» **Work request**
Transcribe exactly everything in the data below from the line containing "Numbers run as" down to the line containing "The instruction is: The", both lines included and nothing further.
[[ The data, beginning ]]
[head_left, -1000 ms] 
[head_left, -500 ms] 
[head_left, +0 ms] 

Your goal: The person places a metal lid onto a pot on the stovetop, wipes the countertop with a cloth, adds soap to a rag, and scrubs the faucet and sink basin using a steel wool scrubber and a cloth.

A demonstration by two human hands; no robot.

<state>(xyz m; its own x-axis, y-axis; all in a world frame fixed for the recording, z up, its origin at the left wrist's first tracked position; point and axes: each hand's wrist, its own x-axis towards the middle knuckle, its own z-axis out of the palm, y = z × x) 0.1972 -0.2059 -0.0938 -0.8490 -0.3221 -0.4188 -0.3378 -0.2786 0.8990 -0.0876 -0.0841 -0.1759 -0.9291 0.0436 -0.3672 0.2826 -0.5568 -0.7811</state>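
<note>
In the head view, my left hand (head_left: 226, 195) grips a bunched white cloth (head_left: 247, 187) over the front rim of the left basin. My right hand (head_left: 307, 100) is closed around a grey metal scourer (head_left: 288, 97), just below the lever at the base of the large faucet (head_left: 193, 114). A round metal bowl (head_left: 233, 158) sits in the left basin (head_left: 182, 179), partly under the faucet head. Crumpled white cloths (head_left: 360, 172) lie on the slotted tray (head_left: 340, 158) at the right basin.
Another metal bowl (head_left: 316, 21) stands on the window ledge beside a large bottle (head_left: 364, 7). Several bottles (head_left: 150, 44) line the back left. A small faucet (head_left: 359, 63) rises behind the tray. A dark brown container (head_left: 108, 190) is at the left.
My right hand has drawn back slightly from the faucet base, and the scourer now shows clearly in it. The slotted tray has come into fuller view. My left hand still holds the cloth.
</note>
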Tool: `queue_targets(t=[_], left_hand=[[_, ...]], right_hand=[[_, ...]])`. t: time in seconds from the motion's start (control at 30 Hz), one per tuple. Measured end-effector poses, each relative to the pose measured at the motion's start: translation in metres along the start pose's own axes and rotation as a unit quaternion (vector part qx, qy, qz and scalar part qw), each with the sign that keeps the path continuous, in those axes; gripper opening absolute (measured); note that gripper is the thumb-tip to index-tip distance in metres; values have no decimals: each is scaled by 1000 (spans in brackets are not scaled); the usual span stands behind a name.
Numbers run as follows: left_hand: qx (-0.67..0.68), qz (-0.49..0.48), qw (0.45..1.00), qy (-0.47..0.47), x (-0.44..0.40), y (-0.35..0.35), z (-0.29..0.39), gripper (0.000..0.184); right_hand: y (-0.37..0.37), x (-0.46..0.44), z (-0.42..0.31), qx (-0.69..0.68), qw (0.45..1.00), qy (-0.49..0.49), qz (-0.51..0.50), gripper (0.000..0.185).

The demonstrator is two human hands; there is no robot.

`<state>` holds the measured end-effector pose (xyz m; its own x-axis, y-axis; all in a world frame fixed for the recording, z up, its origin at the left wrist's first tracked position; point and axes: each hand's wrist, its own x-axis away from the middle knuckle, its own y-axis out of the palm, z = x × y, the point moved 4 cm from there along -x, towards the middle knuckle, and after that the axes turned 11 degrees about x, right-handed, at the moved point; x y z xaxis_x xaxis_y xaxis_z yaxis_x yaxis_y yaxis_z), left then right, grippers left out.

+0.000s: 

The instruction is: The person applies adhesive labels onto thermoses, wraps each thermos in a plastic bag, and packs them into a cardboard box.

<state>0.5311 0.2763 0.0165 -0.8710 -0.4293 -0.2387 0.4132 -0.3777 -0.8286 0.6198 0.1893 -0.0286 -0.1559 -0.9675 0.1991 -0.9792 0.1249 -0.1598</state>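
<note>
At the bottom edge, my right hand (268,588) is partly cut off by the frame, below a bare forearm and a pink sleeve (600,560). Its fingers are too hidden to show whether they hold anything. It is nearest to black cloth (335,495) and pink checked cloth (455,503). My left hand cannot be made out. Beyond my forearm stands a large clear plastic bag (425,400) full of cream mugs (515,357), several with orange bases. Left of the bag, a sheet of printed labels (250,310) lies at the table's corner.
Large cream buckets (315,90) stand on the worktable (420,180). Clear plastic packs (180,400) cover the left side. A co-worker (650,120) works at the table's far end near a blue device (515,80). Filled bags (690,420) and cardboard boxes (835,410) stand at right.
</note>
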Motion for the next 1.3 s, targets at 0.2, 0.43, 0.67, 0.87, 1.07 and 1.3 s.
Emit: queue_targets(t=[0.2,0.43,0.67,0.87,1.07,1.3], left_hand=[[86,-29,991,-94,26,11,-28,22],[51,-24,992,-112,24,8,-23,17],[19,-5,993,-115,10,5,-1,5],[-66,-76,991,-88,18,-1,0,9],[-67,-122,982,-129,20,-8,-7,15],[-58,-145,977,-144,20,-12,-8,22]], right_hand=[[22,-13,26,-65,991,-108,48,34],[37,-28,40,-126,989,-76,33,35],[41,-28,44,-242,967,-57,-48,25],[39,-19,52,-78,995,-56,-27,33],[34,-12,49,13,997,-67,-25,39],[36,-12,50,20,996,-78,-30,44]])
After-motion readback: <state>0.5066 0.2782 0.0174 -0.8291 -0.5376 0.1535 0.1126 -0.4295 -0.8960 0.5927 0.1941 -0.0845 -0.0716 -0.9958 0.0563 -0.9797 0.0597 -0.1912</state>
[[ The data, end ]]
» **Answer section**
Numbers run as follows: left_hand: qx (-0.67..0.68), qz (-0.49..0.48), qw (0.45..1.00), qy (-0.47..0.47), x (-0.44..0.40), y (-0.35..0.35), z (-0.29..0.39), gripper (0.000..0.184); right_hand: y (-0.37..0.37), x (-0.46..0.44), z (-0.42..0.31), qx (-0.69..0.68), qw (0.45..1.00), qy (-0.49..0.49), qz (-0.51..0.50), gripper (0.000..0.185).

The demonstrator is two human hands; there is no robot.

`<state>` holds the measured end-effector pose (xyz m; its own x-axis, y-axis; all in a world frame fixed for the recording, z up, its origin at the left wrist's first tracked position; point and axes: each hand's wrist, its own x-axis away from the middle knuckle, its own y-axis out of the palm, z = x × y, the point moved 4 cm from there along -x, towards the middle knuckle, and after that the axes turned 11 degrees about x, right-handed, at the moved point; x y z xaxis_x xaxis_y xaxis_z yaxis_x yaxis_y yaxis_z), left then right, grippers left out.

+0.000s: 

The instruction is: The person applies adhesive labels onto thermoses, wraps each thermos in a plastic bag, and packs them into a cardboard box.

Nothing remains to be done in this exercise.